“Inteligência Artificial Badalativa”

Por Luiz Queiroz* – É impressão minha ou um seleto grupo de advogados, que até então vivia orbitando as três esferas do poder em Brasília, se apresentando nas redes sociais como “especialistas em LGPD”, do dia para a noite virou “especialistas em Inteligência Artificial”?

Pela quantidade de fotos que já pululam as redes sociais, já dá para inferir que a IA virou uma nova espectativa para grandes negócios de renomados advogados e seus escritórios de Advocacia. Talvez isso ocorra pelo fato de que a LGPD vem caindo nas garras do esquecimento, já não é mais aquele “bicho papão”, em virtude da total inoperância da ANPD. O regulador vem demorando para mostrar os dentes. E nas raras oportunidades que fez, todo mundo reparou que eram apenas dentes de leite.

Nos últimos meses o que interessou para a autarquia foi fazer lobby para garantir a coordenação da discussão da implantação da IA no Brasil. Ok, vem conseguindo isso no Senado Federal. Mas exatamente para quê a ANPD, que depois de todos esses anos nem foi capaz de regulamentar a LGPD, quer agora se envolver com a coordenação da implantação da IA no Brasil?

Certamente irão me responder: “claro, seu idiota, a IA envolve o uso massivo e indiscriminado de dados”.
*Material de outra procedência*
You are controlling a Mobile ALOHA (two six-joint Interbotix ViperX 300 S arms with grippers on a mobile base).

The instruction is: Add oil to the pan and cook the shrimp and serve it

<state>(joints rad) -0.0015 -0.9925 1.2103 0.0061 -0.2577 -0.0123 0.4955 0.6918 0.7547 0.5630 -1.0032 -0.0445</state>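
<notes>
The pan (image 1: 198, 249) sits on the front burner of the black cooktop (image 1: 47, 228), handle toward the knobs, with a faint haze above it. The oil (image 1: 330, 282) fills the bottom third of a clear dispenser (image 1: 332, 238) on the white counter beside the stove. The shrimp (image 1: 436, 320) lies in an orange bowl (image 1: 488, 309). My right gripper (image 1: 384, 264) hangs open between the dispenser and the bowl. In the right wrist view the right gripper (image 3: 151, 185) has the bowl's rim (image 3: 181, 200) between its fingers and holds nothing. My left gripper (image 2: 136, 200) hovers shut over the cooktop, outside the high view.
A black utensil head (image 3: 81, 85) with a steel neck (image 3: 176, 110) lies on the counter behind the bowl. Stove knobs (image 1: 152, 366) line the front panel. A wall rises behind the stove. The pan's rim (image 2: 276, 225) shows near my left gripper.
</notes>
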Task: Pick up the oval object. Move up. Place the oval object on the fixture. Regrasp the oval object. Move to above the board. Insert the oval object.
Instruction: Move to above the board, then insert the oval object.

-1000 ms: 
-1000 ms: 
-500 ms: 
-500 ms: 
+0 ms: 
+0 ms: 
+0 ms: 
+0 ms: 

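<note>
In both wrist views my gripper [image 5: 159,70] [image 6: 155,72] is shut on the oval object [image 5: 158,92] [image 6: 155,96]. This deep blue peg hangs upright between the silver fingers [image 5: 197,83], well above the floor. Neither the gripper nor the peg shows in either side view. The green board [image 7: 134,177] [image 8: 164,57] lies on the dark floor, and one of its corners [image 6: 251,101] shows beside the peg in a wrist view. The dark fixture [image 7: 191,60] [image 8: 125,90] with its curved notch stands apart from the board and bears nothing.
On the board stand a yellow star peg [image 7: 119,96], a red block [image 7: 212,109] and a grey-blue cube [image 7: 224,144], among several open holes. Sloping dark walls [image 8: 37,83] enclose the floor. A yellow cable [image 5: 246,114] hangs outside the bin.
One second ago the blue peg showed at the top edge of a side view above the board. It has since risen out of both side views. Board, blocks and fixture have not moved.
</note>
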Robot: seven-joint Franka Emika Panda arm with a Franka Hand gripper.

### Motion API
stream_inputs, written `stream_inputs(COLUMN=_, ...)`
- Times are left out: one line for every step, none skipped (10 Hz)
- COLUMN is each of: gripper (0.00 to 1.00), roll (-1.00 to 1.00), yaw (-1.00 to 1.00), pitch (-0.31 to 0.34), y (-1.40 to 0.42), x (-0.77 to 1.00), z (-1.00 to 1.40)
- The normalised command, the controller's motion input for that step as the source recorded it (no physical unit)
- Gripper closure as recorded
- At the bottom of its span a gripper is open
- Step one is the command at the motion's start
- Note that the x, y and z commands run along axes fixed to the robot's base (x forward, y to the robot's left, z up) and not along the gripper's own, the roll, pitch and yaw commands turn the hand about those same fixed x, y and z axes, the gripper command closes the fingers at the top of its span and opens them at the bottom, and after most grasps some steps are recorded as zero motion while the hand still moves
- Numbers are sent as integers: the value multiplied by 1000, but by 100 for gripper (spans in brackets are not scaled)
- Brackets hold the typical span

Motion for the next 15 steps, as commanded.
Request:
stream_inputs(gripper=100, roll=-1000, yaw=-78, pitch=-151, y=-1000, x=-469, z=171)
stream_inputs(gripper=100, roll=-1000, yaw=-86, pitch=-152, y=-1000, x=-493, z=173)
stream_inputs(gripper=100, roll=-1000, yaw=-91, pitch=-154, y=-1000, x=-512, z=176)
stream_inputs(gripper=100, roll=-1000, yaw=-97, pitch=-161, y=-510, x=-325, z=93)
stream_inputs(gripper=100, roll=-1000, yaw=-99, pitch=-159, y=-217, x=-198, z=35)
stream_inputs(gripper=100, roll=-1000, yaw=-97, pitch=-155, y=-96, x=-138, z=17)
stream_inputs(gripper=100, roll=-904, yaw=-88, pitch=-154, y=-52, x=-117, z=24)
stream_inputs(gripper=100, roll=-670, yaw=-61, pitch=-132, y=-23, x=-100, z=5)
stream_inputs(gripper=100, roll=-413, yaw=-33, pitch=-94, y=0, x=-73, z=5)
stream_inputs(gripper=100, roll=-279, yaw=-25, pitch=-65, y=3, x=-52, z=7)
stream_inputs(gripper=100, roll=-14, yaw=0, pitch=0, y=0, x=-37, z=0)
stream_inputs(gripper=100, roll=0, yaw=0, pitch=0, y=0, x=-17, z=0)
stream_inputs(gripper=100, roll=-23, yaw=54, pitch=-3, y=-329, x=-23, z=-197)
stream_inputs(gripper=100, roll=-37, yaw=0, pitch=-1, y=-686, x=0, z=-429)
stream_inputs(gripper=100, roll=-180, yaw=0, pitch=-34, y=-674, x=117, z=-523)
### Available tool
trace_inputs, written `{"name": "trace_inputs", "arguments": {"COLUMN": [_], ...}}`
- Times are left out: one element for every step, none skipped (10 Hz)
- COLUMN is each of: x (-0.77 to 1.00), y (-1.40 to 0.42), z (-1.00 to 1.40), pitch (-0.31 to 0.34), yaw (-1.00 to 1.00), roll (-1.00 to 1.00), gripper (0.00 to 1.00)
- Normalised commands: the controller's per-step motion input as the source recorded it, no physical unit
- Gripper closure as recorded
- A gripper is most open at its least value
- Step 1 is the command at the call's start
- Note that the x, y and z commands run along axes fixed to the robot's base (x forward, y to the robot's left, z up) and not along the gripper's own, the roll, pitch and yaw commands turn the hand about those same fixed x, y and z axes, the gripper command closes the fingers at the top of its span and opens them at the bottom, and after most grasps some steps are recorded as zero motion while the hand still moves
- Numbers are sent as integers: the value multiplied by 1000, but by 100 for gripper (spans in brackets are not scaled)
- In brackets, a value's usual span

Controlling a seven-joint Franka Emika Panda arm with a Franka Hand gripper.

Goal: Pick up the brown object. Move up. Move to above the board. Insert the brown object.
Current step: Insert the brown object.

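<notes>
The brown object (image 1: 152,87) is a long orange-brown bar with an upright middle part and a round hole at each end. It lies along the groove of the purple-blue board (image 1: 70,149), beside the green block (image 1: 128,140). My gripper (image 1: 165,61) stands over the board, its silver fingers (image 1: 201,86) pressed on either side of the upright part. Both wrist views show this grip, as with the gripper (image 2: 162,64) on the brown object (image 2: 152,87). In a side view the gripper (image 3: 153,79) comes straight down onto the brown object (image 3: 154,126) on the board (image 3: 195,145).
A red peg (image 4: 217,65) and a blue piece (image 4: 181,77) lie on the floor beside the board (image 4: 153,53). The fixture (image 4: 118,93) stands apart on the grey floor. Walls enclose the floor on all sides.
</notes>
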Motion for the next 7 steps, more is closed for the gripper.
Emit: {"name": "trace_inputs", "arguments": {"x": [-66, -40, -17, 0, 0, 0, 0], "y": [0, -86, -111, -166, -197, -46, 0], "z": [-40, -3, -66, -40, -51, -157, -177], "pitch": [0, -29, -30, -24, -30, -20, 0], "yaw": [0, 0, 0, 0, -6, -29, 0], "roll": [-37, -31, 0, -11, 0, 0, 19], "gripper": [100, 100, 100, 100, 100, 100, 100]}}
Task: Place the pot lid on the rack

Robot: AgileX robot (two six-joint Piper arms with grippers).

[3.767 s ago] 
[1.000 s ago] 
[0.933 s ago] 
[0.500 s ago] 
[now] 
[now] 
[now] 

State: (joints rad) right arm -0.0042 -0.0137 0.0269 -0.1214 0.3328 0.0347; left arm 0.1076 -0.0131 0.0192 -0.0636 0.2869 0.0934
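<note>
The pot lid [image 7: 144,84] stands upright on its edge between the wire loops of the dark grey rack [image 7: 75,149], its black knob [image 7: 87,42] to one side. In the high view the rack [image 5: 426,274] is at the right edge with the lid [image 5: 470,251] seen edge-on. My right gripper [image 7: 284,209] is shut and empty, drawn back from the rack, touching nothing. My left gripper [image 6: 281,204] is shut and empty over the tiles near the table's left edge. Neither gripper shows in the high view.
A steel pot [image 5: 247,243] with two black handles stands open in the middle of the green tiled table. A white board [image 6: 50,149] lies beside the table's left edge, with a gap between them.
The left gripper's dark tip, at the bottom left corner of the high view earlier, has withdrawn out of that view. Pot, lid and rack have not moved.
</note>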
Tudo bem, isso é um fato. Mas até hoje a ANPD não foi capaz de informar ou apresentar a responsabilidade do Datasus por um mega vazamento de dados; não tem estrutura alguma para fiscalizar; nunca tomou a iniciativa de acompanhar o uso massivo de dados pessoais pelas plataformas de redes sociais, vai querer agora coordenar a implantação da IA?

Esses desvios de foco na discussão acabam por criar a surreal situação em que advogados, burocratas, legisladores, jornalistas, entre outros profissionais, falam mais sobre Inteligência Artificial (assim como falavam sobre proteção de dados); do que aqueles que efetivamente estão pondo a mão na massa do seu desenvolvimento e poderiam estar contribuindo para mostar as possibilidades e implicações do seu uso. A meu modo de ver, parece que estão definindo a utilidade de um parafuso, sem exatamente ouvir aqueles que teriam a dizer sobre onde poderiam encaixá-lo.

Talvez surja daí a oportunidade de muitos se reposicionarem no pujante mercado da autopromoção proporcionado pelas redes sociais e sua capacidade de arrancar “joinhas” de quem avalia o profissional pela forma como ele gosta de aparecer. O Brasil nessa área é um país inovador. Arrisco até a dizer que, sem perceber, criamos a “Inteligência Artificial Badalativa”.

Não é à toa que de dez e-mails que recebo de assessorias de imprensa, com alguém querendo palpitar sobre as implicações da IA no nosso dia a dia; nove vem de gente que nunca redigiu uma linha de código e sequer saberia dizer sobre o que aquela linha seria capaz de fazer – se já não vem fazendo – na vida de um ser humano.

Não estou dizendo que se deve deixar apenas para o profissional de TI ou legislador, pensarem as implicações éticas, morais, comerciais, industriais, religiosas, sociais – seja lá o que for – do uso da Inteligência Artificial no Brasil.

Todos os setores devem contribuir para essa discussão. Porém ela não deve estar encerrada, fechada no texto de uma legislação. Pois a inteligência artificial está em constante desenvolvimento e certamente em alguns meses aquilo que foi pensado sobre ela para se ter no texto de uma lei já estará ultrapassado, obsoleto.

Senhores, vamos combinar: badalem bastante nas redes sociais, mas não queiram ser protagonistas do engessamento da IA em quarenta artigos de uma lei. Debatam os princípios éticos e morais dela, nos esclareçam sobre o conteúdo e seus impactos sociais, econômicos ou financeiros embutidos em determinada aplicação, mas não inibam a sua implantação.

*Luiz Queiroz é jornalista e autor desse blog.